### [MATERIAL TO PROCESS]
_____

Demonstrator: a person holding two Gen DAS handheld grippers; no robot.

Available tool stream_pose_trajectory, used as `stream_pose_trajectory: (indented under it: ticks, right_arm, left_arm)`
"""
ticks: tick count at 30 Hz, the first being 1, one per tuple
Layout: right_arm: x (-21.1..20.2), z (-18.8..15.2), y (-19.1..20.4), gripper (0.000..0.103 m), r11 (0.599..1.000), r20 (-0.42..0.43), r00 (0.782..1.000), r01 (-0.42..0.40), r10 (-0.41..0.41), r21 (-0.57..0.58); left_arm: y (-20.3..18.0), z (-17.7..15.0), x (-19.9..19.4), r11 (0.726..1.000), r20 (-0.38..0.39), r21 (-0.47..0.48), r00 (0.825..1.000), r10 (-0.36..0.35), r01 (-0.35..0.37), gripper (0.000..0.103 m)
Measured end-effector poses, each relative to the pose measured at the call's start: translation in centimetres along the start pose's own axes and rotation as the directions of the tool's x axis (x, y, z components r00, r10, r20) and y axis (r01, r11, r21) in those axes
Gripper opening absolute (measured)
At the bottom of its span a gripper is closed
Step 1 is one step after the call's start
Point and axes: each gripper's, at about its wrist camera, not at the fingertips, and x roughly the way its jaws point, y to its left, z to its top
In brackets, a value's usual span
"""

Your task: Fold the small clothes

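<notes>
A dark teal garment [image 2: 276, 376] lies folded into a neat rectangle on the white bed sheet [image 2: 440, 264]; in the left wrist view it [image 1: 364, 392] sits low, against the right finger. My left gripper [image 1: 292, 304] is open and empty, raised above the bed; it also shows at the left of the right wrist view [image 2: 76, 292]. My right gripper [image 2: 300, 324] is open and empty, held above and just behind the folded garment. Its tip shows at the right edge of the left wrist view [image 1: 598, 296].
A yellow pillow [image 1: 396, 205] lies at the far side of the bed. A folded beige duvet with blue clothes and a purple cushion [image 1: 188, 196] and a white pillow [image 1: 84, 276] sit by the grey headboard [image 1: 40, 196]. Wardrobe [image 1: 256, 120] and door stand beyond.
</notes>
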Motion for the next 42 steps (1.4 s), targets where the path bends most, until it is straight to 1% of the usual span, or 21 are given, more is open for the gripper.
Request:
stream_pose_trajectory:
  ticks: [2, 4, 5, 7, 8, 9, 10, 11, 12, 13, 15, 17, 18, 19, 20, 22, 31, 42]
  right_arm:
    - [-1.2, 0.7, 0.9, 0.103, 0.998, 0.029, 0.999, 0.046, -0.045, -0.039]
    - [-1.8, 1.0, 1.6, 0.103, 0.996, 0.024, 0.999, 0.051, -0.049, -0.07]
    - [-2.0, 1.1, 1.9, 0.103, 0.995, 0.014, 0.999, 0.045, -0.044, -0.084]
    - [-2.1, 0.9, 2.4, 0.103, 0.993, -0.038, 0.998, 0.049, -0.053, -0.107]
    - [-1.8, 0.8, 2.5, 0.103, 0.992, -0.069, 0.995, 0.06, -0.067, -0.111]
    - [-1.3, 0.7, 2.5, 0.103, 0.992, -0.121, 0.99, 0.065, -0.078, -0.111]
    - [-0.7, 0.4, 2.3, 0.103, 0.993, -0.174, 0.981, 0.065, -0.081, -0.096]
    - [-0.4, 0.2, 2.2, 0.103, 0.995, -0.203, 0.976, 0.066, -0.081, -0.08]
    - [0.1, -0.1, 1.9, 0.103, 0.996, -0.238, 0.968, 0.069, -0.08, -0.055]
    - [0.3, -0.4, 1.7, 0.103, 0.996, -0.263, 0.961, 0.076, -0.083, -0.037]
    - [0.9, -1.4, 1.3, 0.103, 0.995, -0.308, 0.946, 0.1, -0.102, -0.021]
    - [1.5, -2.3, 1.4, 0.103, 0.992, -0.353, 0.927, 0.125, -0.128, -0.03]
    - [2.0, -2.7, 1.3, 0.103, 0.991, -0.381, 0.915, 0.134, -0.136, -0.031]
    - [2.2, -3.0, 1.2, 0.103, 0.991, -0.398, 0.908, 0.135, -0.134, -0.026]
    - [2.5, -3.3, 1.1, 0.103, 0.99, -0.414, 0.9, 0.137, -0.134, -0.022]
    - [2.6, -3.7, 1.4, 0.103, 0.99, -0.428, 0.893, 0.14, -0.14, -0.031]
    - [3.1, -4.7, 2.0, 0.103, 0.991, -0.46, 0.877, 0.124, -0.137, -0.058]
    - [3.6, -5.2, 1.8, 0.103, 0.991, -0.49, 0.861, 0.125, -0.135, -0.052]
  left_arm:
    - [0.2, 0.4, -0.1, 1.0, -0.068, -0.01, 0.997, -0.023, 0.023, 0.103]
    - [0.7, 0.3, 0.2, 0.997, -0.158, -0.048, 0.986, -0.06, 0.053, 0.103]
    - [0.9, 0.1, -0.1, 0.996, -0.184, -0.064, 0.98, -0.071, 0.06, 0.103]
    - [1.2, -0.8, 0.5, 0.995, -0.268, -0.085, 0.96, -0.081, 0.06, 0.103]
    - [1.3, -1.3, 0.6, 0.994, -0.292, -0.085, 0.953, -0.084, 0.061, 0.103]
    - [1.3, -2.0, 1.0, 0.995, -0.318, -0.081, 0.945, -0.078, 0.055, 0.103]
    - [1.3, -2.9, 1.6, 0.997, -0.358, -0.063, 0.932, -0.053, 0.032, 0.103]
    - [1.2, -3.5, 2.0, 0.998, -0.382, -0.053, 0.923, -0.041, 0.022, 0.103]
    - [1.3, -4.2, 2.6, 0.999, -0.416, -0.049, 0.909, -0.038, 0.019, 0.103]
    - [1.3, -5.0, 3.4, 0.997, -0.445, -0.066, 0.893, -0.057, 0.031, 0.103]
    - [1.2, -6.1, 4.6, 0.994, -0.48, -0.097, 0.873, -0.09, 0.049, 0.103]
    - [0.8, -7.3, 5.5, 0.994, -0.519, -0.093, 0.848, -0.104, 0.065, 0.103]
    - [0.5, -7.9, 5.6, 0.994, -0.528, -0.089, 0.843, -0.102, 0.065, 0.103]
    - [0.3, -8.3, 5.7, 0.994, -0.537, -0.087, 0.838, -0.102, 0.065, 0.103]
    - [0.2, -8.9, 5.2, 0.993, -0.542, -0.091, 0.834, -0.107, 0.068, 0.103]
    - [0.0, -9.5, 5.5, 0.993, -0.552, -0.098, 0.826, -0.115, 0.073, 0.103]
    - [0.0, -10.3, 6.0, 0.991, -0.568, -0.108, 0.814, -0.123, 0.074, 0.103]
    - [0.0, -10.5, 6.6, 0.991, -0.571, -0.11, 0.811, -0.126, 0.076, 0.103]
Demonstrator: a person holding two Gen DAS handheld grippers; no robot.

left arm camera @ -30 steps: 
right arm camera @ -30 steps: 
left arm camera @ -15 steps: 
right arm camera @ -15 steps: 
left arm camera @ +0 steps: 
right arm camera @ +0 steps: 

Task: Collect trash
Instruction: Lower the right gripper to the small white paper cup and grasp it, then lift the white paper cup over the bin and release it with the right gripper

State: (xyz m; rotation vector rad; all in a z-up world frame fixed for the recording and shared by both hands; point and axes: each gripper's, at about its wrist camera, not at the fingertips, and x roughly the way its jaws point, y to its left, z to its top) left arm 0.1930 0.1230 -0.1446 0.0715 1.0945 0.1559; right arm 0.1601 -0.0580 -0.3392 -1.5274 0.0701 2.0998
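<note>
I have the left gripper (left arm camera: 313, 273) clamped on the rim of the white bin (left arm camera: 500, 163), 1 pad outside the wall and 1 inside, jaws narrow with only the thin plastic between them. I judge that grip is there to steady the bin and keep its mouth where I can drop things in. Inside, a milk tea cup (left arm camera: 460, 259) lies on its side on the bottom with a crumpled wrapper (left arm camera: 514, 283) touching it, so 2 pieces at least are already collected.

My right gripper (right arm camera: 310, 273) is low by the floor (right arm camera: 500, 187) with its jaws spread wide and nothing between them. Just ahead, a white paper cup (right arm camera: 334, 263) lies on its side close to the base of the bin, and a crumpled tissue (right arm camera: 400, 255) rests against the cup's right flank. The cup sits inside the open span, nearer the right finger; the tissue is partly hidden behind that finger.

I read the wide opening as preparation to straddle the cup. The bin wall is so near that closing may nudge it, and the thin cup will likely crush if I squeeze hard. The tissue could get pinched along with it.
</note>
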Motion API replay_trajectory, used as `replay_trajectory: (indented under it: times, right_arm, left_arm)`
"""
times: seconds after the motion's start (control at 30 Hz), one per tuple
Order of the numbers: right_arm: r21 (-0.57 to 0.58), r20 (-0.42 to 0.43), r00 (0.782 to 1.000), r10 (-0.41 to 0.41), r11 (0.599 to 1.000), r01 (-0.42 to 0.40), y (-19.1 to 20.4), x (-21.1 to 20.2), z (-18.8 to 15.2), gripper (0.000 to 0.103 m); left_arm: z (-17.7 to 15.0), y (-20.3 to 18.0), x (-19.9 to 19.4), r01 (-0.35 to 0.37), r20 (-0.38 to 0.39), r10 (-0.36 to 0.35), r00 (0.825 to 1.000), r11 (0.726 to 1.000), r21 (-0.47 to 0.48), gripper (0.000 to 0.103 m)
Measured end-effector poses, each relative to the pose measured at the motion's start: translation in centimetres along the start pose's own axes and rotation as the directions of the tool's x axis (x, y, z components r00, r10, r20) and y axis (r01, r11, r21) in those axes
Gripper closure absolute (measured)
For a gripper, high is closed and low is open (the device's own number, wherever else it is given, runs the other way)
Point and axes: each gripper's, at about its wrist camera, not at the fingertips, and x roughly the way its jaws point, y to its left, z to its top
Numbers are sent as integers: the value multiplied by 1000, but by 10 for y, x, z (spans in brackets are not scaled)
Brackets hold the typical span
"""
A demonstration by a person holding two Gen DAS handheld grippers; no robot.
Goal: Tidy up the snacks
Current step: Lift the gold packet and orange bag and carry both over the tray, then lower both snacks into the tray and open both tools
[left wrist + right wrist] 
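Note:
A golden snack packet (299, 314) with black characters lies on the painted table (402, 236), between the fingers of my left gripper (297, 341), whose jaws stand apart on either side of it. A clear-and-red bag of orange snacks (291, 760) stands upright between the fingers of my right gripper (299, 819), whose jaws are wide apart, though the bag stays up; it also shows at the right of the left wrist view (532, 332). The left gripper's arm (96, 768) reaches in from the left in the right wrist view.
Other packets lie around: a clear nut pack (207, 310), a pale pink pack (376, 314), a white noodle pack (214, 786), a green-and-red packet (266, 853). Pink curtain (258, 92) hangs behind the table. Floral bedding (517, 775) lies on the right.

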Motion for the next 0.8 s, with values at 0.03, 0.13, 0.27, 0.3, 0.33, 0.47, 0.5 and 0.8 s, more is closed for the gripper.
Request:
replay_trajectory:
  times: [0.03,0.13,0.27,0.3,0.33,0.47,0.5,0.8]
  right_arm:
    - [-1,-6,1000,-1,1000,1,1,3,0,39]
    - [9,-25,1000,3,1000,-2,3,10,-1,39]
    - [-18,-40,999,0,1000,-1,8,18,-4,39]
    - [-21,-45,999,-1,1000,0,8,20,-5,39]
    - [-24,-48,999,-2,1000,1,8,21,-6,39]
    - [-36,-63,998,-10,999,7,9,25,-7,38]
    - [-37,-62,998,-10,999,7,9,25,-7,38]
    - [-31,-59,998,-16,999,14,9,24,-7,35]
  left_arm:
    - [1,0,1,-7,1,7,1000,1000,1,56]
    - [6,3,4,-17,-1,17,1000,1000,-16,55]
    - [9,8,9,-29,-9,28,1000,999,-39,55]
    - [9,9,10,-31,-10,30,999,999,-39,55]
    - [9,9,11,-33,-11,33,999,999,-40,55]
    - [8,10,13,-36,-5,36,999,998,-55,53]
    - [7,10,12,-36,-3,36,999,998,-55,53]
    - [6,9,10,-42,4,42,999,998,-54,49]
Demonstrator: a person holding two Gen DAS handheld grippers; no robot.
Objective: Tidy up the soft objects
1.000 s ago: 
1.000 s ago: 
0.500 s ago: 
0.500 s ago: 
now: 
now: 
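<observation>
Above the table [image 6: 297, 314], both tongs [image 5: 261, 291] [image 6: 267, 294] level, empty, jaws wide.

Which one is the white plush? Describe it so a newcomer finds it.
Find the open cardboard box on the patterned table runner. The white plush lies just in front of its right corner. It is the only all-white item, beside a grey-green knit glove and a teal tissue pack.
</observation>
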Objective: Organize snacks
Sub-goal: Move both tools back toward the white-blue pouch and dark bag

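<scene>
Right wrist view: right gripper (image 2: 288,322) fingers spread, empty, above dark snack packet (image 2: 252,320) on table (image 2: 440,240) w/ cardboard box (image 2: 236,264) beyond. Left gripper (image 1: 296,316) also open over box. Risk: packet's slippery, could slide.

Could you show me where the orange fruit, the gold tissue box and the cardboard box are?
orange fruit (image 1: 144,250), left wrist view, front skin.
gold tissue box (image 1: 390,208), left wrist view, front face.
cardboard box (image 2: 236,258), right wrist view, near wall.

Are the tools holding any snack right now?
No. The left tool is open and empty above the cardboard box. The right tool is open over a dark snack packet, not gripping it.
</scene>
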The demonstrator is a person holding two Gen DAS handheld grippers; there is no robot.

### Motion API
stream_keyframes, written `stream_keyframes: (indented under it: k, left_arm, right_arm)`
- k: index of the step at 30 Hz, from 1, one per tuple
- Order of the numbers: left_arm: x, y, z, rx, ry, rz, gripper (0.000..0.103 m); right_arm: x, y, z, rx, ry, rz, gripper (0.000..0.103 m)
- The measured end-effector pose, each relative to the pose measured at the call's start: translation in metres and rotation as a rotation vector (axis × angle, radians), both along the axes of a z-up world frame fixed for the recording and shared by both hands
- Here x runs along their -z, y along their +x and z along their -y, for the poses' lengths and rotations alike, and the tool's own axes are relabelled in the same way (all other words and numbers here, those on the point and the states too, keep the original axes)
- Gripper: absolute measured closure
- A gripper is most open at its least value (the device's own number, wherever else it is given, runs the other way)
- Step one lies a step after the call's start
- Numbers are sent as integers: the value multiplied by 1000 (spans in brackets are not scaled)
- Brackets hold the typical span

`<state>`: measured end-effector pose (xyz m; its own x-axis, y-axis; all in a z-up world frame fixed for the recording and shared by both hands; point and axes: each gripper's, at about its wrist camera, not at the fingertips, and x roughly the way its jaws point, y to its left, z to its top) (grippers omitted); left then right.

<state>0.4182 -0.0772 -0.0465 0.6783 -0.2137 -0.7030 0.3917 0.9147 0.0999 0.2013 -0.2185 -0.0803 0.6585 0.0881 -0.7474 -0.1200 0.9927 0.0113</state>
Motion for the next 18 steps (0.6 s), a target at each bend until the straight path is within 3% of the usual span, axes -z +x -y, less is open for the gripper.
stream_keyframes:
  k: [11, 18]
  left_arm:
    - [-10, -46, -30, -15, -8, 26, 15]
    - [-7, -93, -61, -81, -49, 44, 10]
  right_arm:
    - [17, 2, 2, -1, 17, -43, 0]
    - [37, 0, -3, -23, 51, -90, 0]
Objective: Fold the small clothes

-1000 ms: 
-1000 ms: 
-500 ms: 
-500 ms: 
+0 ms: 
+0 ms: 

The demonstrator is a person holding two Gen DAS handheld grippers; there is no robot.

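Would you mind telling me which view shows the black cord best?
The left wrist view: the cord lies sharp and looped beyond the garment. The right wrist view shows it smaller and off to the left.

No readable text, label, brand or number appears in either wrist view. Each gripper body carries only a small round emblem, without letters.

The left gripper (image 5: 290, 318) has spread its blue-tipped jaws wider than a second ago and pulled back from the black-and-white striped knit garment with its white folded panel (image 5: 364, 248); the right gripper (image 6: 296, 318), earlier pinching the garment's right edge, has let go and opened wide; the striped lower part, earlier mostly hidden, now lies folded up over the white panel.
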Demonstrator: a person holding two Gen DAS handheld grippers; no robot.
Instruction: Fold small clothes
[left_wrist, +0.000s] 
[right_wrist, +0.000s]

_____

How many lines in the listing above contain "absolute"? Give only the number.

### [WORKED SOLUTION]
3